───── Source data

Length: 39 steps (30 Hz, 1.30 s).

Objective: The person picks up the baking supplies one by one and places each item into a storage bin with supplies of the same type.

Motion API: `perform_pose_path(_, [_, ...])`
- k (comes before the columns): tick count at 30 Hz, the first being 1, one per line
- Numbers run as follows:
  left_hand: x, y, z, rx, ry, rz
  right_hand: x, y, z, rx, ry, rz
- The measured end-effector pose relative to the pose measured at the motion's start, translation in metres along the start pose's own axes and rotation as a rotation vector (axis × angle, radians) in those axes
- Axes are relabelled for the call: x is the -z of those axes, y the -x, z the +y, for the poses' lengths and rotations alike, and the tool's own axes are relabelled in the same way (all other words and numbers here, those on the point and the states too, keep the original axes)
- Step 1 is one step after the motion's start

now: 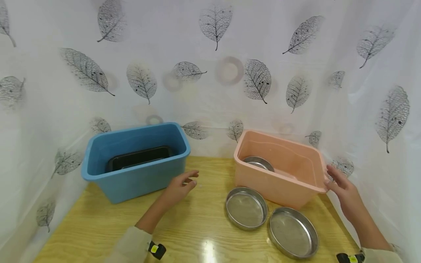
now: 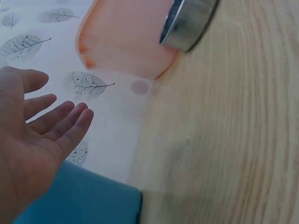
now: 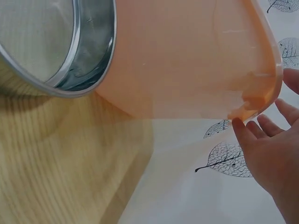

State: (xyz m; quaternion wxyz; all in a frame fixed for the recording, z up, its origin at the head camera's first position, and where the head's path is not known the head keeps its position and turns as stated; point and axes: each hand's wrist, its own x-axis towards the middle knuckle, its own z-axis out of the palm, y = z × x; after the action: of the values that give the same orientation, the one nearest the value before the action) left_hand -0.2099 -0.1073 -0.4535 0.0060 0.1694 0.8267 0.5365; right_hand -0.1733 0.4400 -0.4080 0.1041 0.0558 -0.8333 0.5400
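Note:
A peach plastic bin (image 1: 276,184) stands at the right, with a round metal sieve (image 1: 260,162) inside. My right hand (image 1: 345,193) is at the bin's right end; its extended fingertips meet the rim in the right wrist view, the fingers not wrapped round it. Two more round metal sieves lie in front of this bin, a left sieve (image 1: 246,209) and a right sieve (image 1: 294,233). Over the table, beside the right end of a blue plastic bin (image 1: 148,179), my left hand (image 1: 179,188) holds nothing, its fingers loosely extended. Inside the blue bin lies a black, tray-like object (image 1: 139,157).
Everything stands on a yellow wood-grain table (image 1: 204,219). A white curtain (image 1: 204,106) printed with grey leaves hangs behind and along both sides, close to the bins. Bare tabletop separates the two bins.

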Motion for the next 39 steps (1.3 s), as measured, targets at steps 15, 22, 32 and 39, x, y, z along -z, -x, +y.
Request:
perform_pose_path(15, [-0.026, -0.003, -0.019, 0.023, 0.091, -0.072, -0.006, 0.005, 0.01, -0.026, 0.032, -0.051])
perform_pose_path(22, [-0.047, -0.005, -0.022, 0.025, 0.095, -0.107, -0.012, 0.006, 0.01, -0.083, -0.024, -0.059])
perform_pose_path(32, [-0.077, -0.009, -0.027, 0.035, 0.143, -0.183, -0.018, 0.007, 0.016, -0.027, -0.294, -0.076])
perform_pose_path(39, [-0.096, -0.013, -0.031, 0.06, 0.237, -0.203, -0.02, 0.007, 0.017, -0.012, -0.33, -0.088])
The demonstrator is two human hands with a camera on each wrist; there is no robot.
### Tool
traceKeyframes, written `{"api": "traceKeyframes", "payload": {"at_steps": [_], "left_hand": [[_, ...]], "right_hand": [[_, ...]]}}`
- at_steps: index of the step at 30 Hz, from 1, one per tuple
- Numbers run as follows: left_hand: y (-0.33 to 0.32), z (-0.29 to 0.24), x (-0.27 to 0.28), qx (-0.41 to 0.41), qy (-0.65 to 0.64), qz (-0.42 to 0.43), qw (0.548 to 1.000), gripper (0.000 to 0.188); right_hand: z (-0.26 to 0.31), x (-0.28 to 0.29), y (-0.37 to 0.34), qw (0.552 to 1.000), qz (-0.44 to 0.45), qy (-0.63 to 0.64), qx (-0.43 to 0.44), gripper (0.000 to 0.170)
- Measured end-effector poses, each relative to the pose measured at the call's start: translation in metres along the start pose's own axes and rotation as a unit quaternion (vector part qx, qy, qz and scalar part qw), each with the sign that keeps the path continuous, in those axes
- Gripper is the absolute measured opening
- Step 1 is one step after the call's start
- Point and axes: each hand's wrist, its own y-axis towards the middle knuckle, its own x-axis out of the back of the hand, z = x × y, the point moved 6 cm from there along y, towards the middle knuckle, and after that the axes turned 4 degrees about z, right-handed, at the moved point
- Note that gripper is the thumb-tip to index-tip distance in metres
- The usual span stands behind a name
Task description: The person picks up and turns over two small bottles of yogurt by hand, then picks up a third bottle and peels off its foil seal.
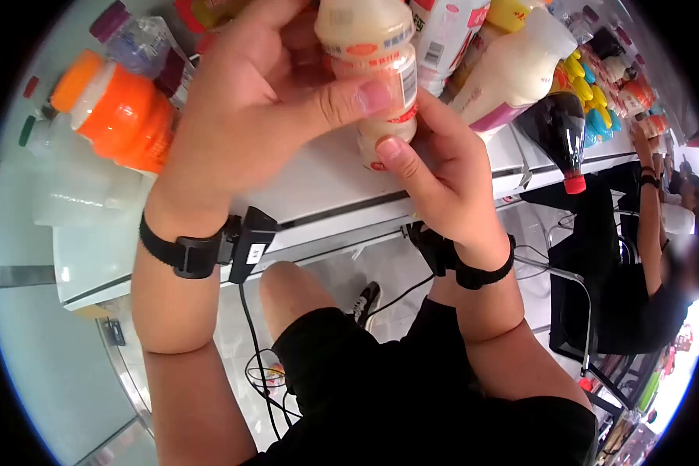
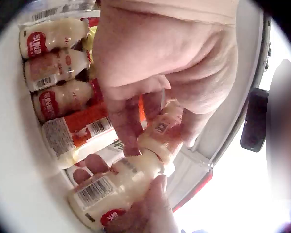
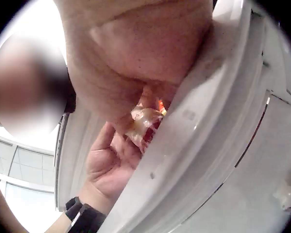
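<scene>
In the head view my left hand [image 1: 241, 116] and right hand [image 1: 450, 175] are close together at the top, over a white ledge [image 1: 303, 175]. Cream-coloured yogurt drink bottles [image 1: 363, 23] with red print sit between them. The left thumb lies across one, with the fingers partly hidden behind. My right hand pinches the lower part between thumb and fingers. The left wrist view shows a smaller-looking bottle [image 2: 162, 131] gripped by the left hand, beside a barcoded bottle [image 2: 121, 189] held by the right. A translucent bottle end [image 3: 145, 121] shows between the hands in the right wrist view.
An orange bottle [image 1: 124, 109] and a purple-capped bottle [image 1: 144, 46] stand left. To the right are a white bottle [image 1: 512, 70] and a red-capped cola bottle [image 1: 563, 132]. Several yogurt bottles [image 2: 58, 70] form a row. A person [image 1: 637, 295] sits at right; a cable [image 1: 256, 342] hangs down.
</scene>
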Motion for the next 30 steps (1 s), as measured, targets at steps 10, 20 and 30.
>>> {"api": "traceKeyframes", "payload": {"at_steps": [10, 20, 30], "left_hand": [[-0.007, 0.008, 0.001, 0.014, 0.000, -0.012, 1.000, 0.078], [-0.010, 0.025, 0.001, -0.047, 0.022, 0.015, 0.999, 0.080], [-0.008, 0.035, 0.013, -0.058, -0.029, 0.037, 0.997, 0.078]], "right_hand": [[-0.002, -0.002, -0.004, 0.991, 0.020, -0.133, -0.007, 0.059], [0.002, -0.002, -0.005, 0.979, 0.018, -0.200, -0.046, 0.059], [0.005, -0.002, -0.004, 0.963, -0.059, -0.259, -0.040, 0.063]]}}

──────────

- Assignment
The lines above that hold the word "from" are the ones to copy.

- Written reply
- at_steps: index of the step at 30 Hz, from 1, one per tuple
- Point and axes: each hand's wrist, its own y-axis towards the middle knuckle, its own x-axis out of the back of the hand, z = x × y, the point moved 6 cm from there along y, towards the middle knuckle, and after that the axes turned 4 degrees about z, right-handed, at the moved point

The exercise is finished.